One vision stood out plainly from those nightmare dreams--the vision of
a face which suddenly appeared in the midst of the big grey cloud which
enveloped her on every side--a beautiful face which was strangely like,
and yet unlike, something she had seen long, long ago in a world which
she had well-nigh forgotten.  It was pale and thin, and the golden hair
fell in a short curly crop on the blue garment which was swathed over
the shoulders.  It was like one of the heads of celestial choir-boys
which she had seen on Christmas cards and in books of engravings, yet
something about the eyes and mouth seemed familiar.  She stared at it
curiously, and then suddenly a strange, weak little voice faltered out a
well-known name.

"Rosalind!" it cried, and a quick exclamation of joy sounded from the
side of the bed.  Who had spoken?  The first voice had been strangely
like her own, but at an immeasurable distance.  She shut her eyes to
think about it, and the fair-haired vision disappeared, and was seen no
more.

There was a big, bearded man also who came in from time to time, and
Peggy grew to dread his appearance, for with it came terrible stabbing
pain, as if her whole body were on the rack.  He was one of the Spanish
Inquisitors, of whom she had read, and she was an English prisoner whom
he was torturing!  Well, he might do his worst!  She would die before
she would turn traitor and betray her flag and country.  The Savilles
were a fighting race, and would a thousand times rather face death than
dishonour.

One day, when she felt rather stronger than usual, she told him so to
his face, and he laughed--she was quite sure he laughed, the
hard-hearted wretch!  And someone else said, "Poor little love!" which
was surely an extraordinary expression for a Spanish Inquisitor.  That
was one of the annoying things in this new life--people were so
exceedingly stupid in their conversation!  Now and again she herself had
something which she was especially anxious to say, and when she set it
forth with infinite difficulty and pains the only answer which she
received was a soothing, "Yes, dear, yes!"

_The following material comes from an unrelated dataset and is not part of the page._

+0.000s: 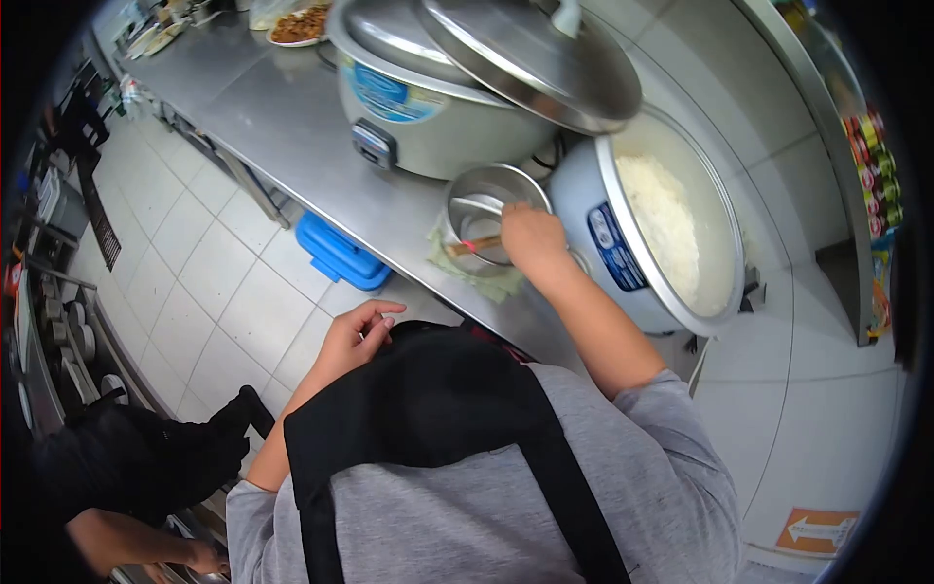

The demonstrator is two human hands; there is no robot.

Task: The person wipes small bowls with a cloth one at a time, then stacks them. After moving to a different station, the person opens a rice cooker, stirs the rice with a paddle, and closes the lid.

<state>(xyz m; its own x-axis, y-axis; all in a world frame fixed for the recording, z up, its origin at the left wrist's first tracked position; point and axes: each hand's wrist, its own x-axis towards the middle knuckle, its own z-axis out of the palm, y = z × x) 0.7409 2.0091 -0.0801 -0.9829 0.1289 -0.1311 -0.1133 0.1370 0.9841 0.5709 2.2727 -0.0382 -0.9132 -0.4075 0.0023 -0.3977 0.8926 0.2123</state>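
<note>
My right hand [532, 238] reaches into a metal pot [501, 175] on the steel counter, fingers closed around the end of a pale utensil [475, 204]; its working end cannot be made out. A wooden handle [473, 247] with a red band also lies across the pot, partly behind my hand. Under the pot is a greenish cloth [496, 284]. Just right of my hand stands an uncovered rice cooker [608, 243] holding white rice [662, 219]. My left hand [358, 336] hangs near my apron, its fingers loosely bent and apart, holding nothing visible.
A second large rice cooker [438, 136] stands behind the pot, a metal lid [545, 63] leaning over it. Farther along the counter [263, 97] is a plate of food [300, 26]. A blue-lidded container [341, 255] sits below. Another person's arm [126, 540] shows at lower left.
</note>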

"No, dear, no!" or a still more maddening, "Yes, darling, I quite
understand!"--which she knew perfectly well to be an untruth.  Really,
these good people seemed to think that she was demented, and did not
know what she was saying.  As a matter of fact, it was exactly the other
way about; but she was too tired to argue.  And then one day came a
sleep when she neither dreamt nor slipped nor fell, but opened her eyes
refreshed and cheerful, and beheld Mrs Asplin sitting by a table
drinking tea and eating what appeared to be a particularly tempting
slice of cake.

"I want some cake!" she said clearly; and Mrs Asplin jumped as if a
cannon had been fired off at her ear, and rushed breathlessly to the
bedside, stuttering and stammering in amazement--

"Wh-wh-wh-what?"

"Cake!" repeated Peggy shrilly.  "I want some!  And tea!  I want my
tea!"

Surely it was a very natural request!  What else could you expect from a
girl who had been asleep and wakened up feeling hungry?  What on earth
was there in those commonplace words to make a grown-up woman cry like a
baby, and why need everyone in the house rush in and stare at her as if
she were a figure in a waxwork?  Lord Darcy, Lady Darcy, Rosalind, the
old French maid--they were all there--and, as sure as her name was Peggy
Saville, they were all four, handkerchief in hand, mopping their eyes
like so many marionettes!

Nobody gave her the cake for which she had asked.  Peggy considered it
exceedingly rude and ill-bred; but while she was thinking of it she grew
tired again, and, rolling round into a soft little bundle among the
blankets, fell afresh into sweet refreshing slumbers.



CHAPTER TWENTY FIVE.

CONVALESCENCE.

"Convalescence," remarked Peggy elegantly, a week later on,
"convalescence is a period not devoid of attraction!"  She was lying on
a sofa in her bedroom at the Larches, wrapped in her white
dressing-gown, and leaning against a nest of pink silk cushions, and,
what with a table drawn up by her side laden with grapes and jelly, a
pile of Christmas numbers lying close at hand, and the presence of an
audience consisting of Rosalind, Lady Darcy, and Mrs Asplin, ready to
listen admiringly to her conversation, and to agree enthusiastically
with every word she uttered, it did indeed seem as if the position was
one which might be endured with fortitude!  Many were the questions
which had been showered upon her since her return to consciousness, and
the listeners never grew tired of listening to her account of the
accident.  How Rosalind had clutched too carelessly at the slender
candlestick, so that it had fallen forward, setting the gauze dress in
flames, how she herself had flown out of the room, torn down the
curtains which draped the "harem," and had flung them round the frantic,
struggling figure.  With every day that passed, however, Peggy gained
more strength, and was petted to her heart's content by everyone in the
house.  The old lord kissed her fondly on the cheek, and murmured, "God
reward you, my brave girl, for I never can."  Lady Darcy shed tears
every morning when the burns were dressed, and said, "Oh, Peggy dear,
forgive me for being cross, and do, do be sure to use the lotion for
your arms regularly every day when you get better!"  And the big doctor
chucked her under the chin, and cried--

"Well, `Fighting Saville,' and how are we to-day?  You are the pluckiest
little patient I've had for a long time.  I'll say that for you!  Let's
have another taste of the rack!"  It was all most agreeable and soothing
to one's feelings!

One of the first questions Peggy asked after her return to consciousness
was as to how much her father and mother had been told of her accident,
and whether the news had been sent by letter or cable.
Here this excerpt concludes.